Your assignment | Give back the full data character for character.

──────── Input ────────

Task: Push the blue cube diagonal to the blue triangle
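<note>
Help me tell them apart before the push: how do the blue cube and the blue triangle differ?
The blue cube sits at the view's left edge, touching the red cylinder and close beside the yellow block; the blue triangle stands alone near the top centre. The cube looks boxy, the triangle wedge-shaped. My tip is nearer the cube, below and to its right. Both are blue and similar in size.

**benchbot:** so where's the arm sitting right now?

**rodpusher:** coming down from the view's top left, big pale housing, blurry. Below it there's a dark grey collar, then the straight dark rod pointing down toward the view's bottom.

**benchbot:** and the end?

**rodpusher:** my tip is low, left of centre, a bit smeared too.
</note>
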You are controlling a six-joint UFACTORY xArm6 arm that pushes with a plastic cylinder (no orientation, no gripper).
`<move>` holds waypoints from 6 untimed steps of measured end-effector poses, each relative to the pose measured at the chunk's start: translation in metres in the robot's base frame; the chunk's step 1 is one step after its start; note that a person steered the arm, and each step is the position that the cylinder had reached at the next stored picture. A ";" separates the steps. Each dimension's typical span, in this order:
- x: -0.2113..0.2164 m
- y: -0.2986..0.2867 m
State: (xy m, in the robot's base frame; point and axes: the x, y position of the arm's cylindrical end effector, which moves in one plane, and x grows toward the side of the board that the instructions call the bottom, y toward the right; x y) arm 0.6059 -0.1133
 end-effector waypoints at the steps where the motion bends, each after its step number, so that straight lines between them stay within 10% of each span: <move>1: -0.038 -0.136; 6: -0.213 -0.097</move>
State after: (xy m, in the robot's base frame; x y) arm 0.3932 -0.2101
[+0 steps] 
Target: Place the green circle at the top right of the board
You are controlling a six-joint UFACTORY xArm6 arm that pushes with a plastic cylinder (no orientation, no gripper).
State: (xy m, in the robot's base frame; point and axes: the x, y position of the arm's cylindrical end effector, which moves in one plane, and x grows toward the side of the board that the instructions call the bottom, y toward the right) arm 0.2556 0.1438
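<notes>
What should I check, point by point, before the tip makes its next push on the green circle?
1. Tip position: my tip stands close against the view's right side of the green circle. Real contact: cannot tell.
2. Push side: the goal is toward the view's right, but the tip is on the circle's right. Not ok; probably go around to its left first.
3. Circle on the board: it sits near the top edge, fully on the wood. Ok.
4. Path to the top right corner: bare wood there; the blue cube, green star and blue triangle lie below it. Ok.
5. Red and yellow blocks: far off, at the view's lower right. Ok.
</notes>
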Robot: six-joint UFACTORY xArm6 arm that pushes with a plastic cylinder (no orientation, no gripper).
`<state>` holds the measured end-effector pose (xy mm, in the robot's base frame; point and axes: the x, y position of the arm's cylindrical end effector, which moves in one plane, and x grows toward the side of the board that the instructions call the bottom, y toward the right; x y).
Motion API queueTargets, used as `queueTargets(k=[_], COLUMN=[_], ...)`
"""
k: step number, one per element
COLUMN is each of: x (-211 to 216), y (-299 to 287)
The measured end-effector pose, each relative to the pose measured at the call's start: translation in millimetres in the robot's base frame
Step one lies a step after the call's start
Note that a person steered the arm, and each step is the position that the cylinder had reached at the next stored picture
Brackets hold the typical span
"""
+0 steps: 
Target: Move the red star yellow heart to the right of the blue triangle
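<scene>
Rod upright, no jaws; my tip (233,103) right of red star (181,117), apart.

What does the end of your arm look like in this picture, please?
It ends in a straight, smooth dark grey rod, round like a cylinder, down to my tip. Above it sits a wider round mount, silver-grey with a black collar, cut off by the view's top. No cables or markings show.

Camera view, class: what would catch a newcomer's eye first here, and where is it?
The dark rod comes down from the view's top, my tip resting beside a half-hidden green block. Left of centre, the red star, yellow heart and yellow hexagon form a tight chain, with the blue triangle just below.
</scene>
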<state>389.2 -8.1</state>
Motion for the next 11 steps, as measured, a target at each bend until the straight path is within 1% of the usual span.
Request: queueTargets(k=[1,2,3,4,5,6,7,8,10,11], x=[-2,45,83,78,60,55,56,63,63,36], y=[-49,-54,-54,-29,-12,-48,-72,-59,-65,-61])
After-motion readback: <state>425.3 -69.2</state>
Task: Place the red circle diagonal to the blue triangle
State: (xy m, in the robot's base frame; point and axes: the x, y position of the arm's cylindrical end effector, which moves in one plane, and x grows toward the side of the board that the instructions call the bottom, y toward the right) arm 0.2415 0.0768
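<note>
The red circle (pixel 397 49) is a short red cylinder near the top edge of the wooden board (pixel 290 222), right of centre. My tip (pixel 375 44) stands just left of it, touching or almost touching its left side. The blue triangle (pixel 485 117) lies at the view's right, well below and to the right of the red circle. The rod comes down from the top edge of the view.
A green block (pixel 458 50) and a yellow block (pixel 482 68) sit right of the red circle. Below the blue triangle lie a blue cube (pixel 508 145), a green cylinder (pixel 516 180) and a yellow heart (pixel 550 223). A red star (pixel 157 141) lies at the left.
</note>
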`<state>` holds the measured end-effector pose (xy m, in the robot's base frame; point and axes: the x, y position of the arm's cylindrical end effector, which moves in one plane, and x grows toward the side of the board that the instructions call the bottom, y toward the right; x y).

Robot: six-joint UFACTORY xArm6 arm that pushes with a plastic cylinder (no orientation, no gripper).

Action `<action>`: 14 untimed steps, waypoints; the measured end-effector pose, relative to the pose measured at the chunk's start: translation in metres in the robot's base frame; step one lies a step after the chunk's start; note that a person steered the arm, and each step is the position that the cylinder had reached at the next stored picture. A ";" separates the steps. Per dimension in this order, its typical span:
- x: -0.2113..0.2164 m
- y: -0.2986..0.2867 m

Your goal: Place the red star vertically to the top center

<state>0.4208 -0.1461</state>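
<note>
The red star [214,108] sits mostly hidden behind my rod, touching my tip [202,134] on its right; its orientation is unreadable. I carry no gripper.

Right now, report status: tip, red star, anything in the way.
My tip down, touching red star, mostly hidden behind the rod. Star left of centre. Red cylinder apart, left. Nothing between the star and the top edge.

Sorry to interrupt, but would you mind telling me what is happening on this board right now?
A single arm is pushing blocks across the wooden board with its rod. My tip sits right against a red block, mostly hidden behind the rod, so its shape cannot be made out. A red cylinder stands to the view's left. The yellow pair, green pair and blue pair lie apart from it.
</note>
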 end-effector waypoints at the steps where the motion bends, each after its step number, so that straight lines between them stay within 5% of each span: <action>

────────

Answer to this task |
Task: Push the blue cube diagonal to the blue triangle
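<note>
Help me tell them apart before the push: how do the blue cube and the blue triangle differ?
The blue cube sits at the view's left edge, touching the red cylinder and close beside the yellow block; the blue triangle stands alone near the top centre. The cube looks boxy, the triangle wedge-shaped. My tip is nearer the cube, below and to its right. Both are blue and similar in size.

**benchbot:** so where's the arm sitting right now?

**rodpusher:** coming down from the view's top left, big pale housing, blurry. Below it there's a dark grey collar, then the straight dark rod pointing down toward the view's bottom.

**benchbot:** and the end?

**rodpusher:** my tip is low, left of centre, a bit smeared too.
</note>
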You are controlling a six-joint UFACTORY xArm6 arm that pushes with a plastic cylinder (no orientation, no gripper).
`<move>` holds waypoints from 6 untimed steps of measured end-effector poses, each relative to the pose measured at the chunk's start: translation in metres in the robot's base frame; the chunk's step 1 is one step after its start; note that a person steered the arm, and each step is the position that the cylinder had reached at the next stored picture. A ";" separates the steps. Each dimension's typical span, in this order:
- x: -0.2113..0.2164 m
- y: -0.2986..0.2867 m
State: (xy m, in the robot's base frame; point and axes: the x, y position of the arm's cylindrical end effector, which moves in one plane, and x grows toward the side of the board that the instructions call the bottom, y toward the right; x y) arm 0.6059 -0.1133
 end-effector waypoints at the steps where the motion bends, each after its step number, so that straight lines between them stay within 10% of each span: <move>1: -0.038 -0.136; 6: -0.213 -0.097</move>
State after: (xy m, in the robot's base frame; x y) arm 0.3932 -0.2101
[+0 steps] 
Target: Place the green circle at the top right of the board
You are controlling a six-joint UFACTORY xArm6 arm that pushes with a plastic cylinder (no orientation, no gripper).
State: (xy m, in the robot's base frame; point and axes: the x, y position of the arm's cylindrical end effector, which moves in one plane, and x grows toward the side of the board that the instructions call the bottom, y toward the right) arm 0.2556 0.1438
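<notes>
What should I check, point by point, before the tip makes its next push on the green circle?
1. Tip position: my tip stands close against the view's right side of the green circle. Real contact: cannot tell.
2. Push side: the goal is toward the view's right, but the tip is on the circle's right. Not ok; probably go around to its left first.
3. Circle on the board: it sits near the top edge, fully on the wood. Ok.
4. Path to the top right corner: bare wood there; the blue cube, green star and blue triangle lie below it. Ok.
5. Red and yellow blocks: far off, at the view's lower right. Ok.
</notes>
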Robot: six-joint UFACTORY xArm6 arm that pushes with a plastic cylinder (no orientation, no gripper).
`<state>` holds the measured end-effector pose (xy mm, in the robot's base frame; point and axes: the x, y position of the arm's cylindrical end effector, which moves in one plane, and x grows toward the side of the board that the instructions call the bottom, y toward the right; x y).
Motion API queueTargets, used as `queueTargets(k=[_], COLUMN=[_], ...)`
"""
k: step number, one per element
COLUMN is each of: x (-211 to 216), y (-299 to 287)
The measured end-effector pose, each relative to the pose measured at the call's start: translation in millimetres in the robot's base frame
Step one lies a step after the call's start
Note that a person steered the arm, and each step is the position that the cylinder had reached at the next stored picture
Brackets hold the typical span
"""
+0 steps: 
Target: Move the red star yellow heart to the right of the blue triangle
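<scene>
Rod upright, no jaws; my tip (233,103) right of red star (181,117), apart.

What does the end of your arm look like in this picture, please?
It ends in a straight, smooth dark grey rod, round like a cylinder, down to my tip. Above it sits a wider round mount, silver-grey with a black collar, cut off by the view's top. No cables or markings show.

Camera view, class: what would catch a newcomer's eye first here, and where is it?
The dark rod comes down from the view's top, my tip resting beside a half-hidden green block. Left of centre, the red star, yellow heart and yellow hexagon form a tight chain, with the blue triangle just below.
</scene>
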<state>389.2 -8.1</state>
Motion for the next 11 steps, as measured, a target at each bend until the straight path is within 1% of the usual span.
Request: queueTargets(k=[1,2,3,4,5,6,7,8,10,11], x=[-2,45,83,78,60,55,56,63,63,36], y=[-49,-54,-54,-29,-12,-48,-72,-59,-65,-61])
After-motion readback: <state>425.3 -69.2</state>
Task: Place the red circle diagonal to the blue triangle
State: (xy m, in the robot's base frame; point and axes: the x, y position of the arm's cylindrical end effector, which moves in one plane, and x grows toward the side of the board that the instructions call the bottom, y toward the right) arm 0.2415 0.0768
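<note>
The red circle (pixel 397 49) is a short red cylinder near the top edge of the wooden board (pixel 290 222), right of centre. My tip (pixel 375 44) stands just left of it, touching or almost touching its left side. The blue triangle (pixel 485 117) lies at the view's right, well below and to the right of the red circle. The rod comes down from the top edge of the view.
A green block (pixel 458 50) and a yellow block (pixel 482 68) sit right of the red circle. Below the blue triangle lie a blue cube (pixel 508 145), a green cylinder (pixel 516 180) and a yellow heart (pixel 550 223). A red star (pixel 157 141) lies at the left.
</note>
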`<state>` holds the measured end-effector pose (xy m, in the robot's base frame; point and axes: the x, y position of the arm's cylindrical end effector, which moves in one plane, and x grows toward the side of the board that the instructions call the bottom, y toward the right; x y).

Robot: six-joint UFACTORY xArm6 arm that pushes with a plastic cylinder (no orientation, no gripper).

Action `<action>`: 14 untimed steps, waypoints; the measured end-effector pose, relative to the pose measured at the chunk's start: translation in metres in the robot's base frame; step one lies a step after the chunk's start; note that a person steered the arm, and each step is the position that the cylinder had reached at the next stored picture. A ";" separates the steps. Per dimension in this order, its typical span:
- x: -0.2113..0.2164 m
- y: -0.2986..0.2867 m

Your goal: Place the red star vertically to the top center

<state>0.4208 -0.1461</state>
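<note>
The red star [214,108] sits mostly hidden behind my rod, touching my tip [202,134] on its right; its orientation is unreadable. I carry no gripper.

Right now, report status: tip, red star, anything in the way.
My tip down, touching red star, mostly hidden behind the rod. Star left of centre. Red cylinder apart, left. Nothing between the star and the top edge.

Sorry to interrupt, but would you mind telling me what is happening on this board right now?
A single arm is pushing blocks across the wooden board with its rod. My tip sits right against a red block, mostly hidden behind the rod, so its shape cannot be made out. A red cylinder stands to the view's left. The yellow pair, green pair and blue pair lie apart from it.
</note>
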 end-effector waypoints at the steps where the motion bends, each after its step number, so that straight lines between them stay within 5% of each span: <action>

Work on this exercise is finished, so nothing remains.